++++ Data for processing ++++

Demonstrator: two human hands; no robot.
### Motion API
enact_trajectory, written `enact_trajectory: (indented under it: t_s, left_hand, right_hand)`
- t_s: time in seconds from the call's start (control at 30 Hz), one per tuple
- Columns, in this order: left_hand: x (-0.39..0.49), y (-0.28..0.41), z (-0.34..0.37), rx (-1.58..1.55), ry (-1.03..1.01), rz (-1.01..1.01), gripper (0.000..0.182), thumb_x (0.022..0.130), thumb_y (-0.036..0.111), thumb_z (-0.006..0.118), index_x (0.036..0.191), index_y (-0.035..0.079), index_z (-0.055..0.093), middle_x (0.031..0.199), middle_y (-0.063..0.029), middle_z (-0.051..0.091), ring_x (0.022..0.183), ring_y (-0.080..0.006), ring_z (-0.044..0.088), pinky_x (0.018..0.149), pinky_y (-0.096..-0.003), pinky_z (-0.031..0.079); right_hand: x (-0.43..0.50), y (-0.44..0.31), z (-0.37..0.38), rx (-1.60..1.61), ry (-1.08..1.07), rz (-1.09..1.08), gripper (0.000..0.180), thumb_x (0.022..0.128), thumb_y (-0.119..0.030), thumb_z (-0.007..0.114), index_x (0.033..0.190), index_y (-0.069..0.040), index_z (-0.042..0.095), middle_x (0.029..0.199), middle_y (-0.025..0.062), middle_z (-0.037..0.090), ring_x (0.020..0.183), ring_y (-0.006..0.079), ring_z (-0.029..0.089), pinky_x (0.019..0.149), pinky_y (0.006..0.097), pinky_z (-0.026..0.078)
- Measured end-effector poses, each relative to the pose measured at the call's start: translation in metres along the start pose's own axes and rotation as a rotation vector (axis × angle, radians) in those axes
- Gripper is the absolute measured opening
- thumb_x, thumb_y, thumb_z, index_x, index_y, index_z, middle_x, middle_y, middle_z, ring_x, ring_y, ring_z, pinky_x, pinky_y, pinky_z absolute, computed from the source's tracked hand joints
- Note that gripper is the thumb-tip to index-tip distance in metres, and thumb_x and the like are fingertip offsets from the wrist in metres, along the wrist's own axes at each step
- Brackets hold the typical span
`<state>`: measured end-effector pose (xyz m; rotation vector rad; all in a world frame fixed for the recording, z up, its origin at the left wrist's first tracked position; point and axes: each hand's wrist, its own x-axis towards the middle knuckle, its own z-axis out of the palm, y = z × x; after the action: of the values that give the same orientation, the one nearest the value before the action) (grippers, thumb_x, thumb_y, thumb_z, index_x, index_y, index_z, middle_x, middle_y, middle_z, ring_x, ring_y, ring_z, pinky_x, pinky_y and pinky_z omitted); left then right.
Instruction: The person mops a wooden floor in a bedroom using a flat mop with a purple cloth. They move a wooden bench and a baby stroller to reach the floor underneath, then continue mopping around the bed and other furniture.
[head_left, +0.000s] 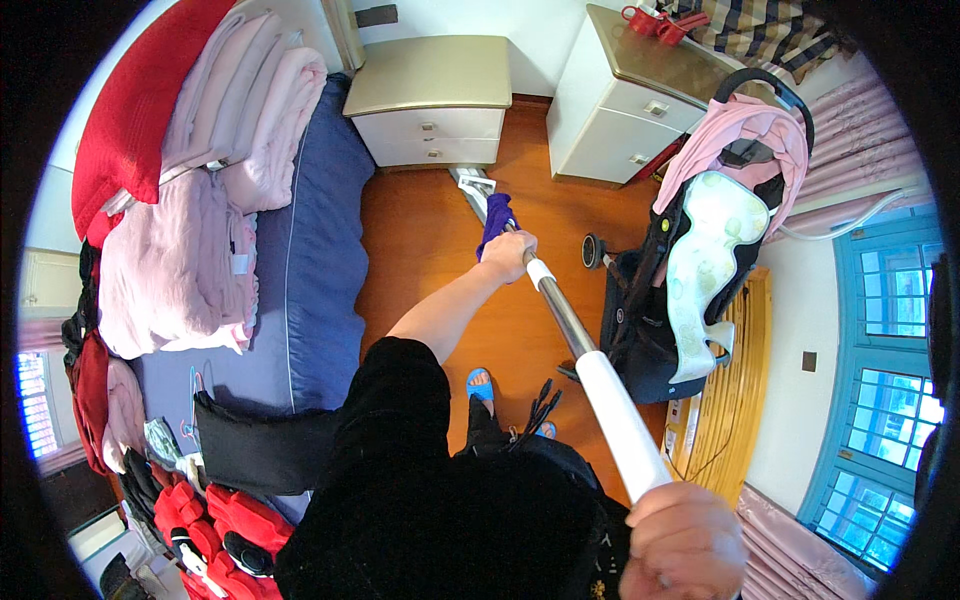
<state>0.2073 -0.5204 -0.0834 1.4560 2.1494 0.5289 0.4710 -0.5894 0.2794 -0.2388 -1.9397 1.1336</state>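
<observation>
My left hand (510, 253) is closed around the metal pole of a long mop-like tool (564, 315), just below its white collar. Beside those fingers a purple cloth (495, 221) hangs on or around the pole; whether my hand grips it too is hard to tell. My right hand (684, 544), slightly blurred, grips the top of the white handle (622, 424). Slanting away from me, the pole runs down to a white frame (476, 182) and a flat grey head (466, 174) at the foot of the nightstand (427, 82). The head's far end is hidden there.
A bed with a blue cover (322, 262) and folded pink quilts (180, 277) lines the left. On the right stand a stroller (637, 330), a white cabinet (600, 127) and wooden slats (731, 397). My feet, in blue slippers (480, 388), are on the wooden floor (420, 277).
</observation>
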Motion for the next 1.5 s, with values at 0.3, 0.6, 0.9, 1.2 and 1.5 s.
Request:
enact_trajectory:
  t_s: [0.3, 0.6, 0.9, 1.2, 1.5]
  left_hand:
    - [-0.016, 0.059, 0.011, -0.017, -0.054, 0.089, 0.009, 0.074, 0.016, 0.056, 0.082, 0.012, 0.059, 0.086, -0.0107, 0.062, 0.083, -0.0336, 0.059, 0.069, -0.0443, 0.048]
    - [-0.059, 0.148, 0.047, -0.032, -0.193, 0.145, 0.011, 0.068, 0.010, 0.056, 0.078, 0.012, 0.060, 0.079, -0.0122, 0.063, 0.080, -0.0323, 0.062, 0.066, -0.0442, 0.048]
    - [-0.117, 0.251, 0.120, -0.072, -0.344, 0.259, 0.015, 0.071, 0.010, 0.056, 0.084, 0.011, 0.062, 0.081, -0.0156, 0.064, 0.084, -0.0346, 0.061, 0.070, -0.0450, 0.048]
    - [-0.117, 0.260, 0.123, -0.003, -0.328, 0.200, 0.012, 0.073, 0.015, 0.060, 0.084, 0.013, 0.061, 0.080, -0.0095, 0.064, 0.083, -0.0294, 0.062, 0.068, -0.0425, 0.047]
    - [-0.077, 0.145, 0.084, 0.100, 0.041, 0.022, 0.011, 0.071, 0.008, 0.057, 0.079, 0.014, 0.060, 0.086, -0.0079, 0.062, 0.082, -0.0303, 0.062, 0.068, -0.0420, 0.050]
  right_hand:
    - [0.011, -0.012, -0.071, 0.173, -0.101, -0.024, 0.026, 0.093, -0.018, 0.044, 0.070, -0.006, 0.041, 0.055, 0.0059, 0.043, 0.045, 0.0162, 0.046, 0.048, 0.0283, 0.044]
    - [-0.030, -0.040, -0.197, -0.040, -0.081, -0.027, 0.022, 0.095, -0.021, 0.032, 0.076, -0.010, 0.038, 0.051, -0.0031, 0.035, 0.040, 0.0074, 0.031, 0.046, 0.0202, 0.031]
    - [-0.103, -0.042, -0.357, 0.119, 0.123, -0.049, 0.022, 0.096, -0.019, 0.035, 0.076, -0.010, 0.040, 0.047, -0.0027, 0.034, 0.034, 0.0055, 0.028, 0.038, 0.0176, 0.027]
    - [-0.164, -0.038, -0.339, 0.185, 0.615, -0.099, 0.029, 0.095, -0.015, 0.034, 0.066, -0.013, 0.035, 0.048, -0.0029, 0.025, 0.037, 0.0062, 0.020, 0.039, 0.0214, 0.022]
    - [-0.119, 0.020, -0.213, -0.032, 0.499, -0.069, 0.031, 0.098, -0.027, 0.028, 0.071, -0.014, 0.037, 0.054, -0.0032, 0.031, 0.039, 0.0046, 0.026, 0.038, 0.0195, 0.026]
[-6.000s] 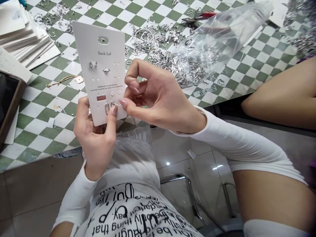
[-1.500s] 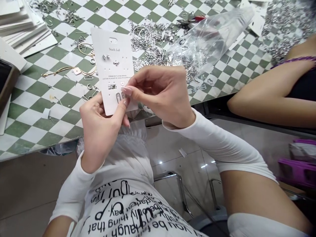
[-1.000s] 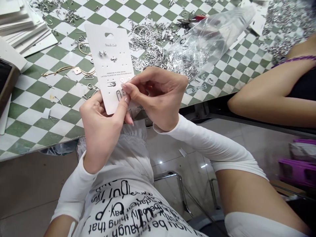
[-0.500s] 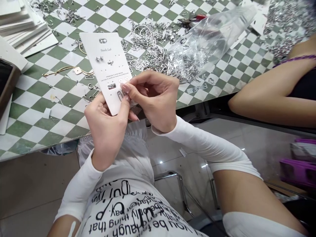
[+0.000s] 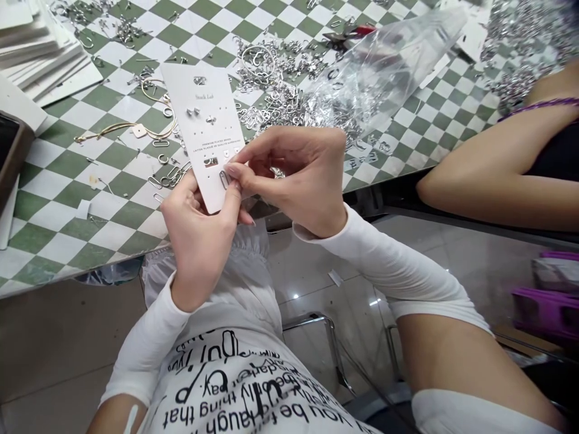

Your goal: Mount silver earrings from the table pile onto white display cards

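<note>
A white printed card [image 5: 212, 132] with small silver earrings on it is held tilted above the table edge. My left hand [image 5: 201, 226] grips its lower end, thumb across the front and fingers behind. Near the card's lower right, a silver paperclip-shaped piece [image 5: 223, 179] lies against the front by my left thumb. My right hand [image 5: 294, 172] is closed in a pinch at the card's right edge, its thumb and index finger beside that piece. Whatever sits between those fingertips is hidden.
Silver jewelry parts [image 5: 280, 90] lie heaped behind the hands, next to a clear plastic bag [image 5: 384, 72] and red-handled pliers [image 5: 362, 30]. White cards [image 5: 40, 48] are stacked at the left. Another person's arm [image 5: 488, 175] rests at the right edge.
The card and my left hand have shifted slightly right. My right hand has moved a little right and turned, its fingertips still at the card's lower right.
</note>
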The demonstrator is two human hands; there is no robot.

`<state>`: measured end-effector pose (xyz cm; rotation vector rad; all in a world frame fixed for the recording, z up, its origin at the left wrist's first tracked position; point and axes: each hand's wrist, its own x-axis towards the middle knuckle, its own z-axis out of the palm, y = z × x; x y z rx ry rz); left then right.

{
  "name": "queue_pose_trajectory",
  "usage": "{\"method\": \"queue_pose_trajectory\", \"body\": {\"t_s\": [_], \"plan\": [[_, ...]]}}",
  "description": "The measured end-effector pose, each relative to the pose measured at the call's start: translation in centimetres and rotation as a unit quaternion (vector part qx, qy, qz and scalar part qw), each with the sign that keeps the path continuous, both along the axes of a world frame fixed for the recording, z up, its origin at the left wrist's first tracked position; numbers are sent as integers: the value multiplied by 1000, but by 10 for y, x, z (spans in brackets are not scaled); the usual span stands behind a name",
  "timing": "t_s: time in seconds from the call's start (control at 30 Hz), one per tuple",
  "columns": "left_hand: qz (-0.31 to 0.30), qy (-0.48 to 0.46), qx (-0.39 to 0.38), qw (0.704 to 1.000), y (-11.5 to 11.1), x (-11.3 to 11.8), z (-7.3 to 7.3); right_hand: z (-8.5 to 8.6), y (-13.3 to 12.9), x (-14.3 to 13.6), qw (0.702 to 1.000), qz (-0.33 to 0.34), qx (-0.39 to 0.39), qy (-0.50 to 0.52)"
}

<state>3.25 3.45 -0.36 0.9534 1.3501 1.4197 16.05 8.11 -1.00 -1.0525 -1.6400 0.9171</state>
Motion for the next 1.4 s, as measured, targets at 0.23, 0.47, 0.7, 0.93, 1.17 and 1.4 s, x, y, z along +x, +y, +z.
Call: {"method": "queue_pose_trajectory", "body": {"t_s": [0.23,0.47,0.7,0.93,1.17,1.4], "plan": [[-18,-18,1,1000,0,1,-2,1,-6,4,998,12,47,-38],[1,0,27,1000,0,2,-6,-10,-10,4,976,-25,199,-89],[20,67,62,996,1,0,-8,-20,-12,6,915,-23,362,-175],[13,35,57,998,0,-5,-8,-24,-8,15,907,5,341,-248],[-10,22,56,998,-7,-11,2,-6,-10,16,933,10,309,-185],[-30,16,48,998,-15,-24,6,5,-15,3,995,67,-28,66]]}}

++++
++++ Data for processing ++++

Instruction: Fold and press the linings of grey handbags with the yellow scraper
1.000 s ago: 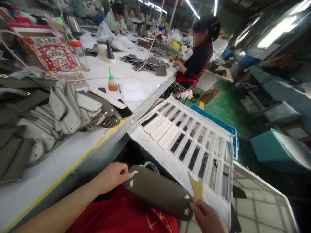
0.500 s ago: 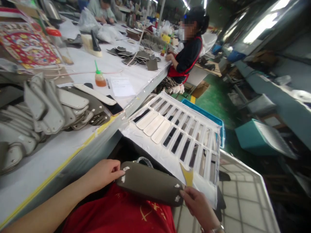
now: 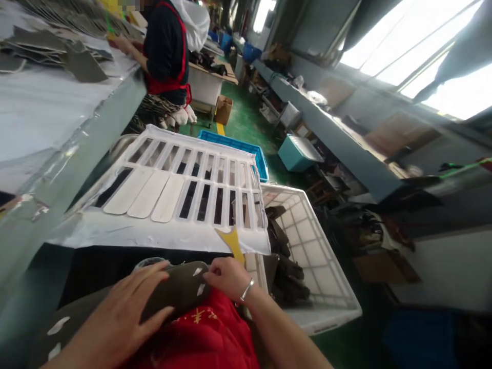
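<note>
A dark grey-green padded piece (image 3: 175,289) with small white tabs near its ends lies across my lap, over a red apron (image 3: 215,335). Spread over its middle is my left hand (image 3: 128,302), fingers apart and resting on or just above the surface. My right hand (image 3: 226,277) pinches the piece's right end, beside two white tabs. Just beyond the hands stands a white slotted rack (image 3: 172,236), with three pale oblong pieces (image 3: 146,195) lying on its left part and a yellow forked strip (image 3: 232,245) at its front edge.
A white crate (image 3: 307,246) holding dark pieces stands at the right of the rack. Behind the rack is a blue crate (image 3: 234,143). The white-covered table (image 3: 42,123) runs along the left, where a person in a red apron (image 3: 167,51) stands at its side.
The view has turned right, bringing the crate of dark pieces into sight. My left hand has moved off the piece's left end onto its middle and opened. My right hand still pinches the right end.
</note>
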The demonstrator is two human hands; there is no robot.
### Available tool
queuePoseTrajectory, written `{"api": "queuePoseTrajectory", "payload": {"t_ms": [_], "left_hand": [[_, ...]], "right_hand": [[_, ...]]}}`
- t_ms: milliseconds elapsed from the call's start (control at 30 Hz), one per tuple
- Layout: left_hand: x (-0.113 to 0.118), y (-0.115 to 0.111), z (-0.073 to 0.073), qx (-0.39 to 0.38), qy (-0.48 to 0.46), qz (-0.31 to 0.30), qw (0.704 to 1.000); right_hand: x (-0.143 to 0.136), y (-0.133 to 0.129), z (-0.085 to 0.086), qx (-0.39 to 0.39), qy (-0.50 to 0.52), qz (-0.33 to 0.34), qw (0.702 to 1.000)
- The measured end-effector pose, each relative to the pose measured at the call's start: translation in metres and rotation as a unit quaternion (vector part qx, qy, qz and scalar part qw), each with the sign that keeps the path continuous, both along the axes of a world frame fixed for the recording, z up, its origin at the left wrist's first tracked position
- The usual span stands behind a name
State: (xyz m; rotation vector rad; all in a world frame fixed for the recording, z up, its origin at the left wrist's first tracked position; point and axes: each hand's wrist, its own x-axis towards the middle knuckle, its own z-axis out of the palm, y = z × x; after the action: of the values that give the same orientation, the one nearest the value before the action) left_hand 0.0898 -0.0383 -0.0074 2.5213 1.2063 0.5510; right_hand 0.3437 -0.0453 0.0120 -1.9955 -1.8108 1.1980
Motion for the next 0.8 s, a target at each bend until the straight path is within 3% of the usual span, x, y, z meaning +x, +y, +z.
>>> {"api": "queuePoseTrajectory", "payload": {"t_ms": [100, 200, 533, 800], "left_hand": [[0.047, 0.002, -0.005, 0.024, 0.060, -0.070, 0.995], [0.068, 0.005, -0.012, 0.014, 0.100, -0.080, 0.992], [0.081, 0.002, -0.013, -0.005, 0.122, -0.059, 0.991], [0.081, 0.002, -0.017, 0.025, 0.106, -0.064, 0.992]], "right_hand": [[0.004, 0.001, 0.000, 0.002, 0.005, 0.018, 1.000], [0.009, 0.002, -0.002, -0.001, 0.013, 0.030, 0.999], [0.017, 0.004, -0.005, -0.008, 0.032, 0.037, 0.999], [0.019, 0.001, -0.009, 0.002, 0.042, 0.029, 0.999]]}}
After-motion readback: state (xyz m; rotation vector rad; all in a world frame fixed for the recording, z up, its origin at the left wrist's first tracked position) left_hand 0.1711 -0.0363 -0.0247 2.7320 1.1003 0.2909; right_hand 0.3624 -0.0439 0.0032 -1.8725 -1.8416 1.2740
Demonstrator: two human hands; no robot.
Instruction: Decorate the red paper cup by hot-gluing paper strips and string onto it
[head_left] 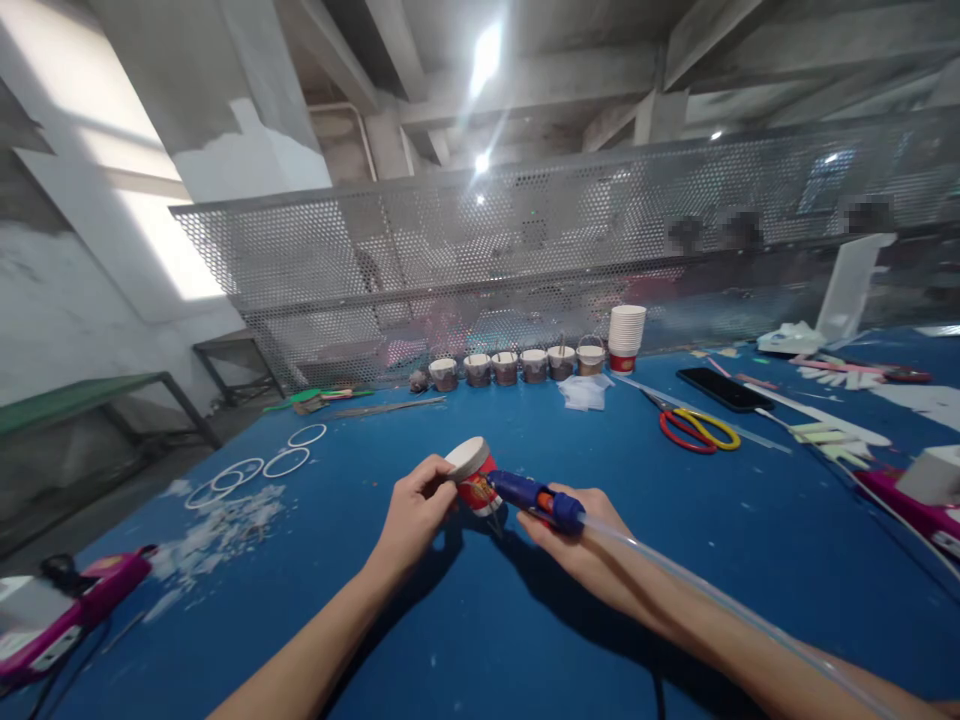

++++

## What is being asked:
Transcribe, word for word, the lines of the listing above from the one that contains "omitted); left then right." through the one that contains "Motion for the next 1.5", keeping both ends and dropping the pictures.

## Output for this exercise:
`<state>`: measured end-effector pose (xyz m; rotation vector rad; all in a world frame fixed for the recording, z up, its origin at the left wrist's first tracked position; point and axes: each hand's wrist, its own x-axis towards the middle knuckle, its own z-axis out of the palm, y = z × x; after the action: of the values that give the same orientation, the one nearest the value before the action) (grippers, thumb_x, thumb_y, thumb_z, index_x, index_y, index_z, middle_x, middle_y, middle_z, ring_x, ring_y, ring_z, pinky_x, pinky_y and pinky_z omitted); left then right.
Instruction: The person mops a wooden floor in a bedroom using a flat mop with a purple cloth. They move a wooden bench and a baby stroller to reach the floor underneath, then continue mopping around the bed and other furniture.
[head_left, +0.000s] 
<state>0.2073 -0.5204 -0.0834 1.4560 2.1494 0.5289 0.4710 -0.5894 0.2794 -0.2388 -1.9397 1.1336</state>
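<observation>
My left hand (510, 253) is closed around the metal pole of a long mop-like tool (564, 315), just below its white collar. Beside those fingers a purple cloth (495, 221) hangs on or around the pole; whether my hand grips it too is hard to tell. My right hand (684, 544), slightly blurred, grips the top of the white handle (622, 424). Slanting away from me, the pole runs down to a white frame (476, 182) and a flat grey head (466, 174) at the foot of the nightstand (427, 82). The head's far end is hidden there.
A bed with a blue cover (322, 262) and folded pink quilts (180, 277) lines the left. On the right stand a stroller (637, 330), a white cabinet (600, 127) and wooden slats (731, 397). My feet, in blue slippers (480, 388), are on the wooden floor (420, 277).
</observation>
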Motion for the next 1.5 s, with values at 0.3, 0.6, 0.9, 1.2 and 1.5 s.

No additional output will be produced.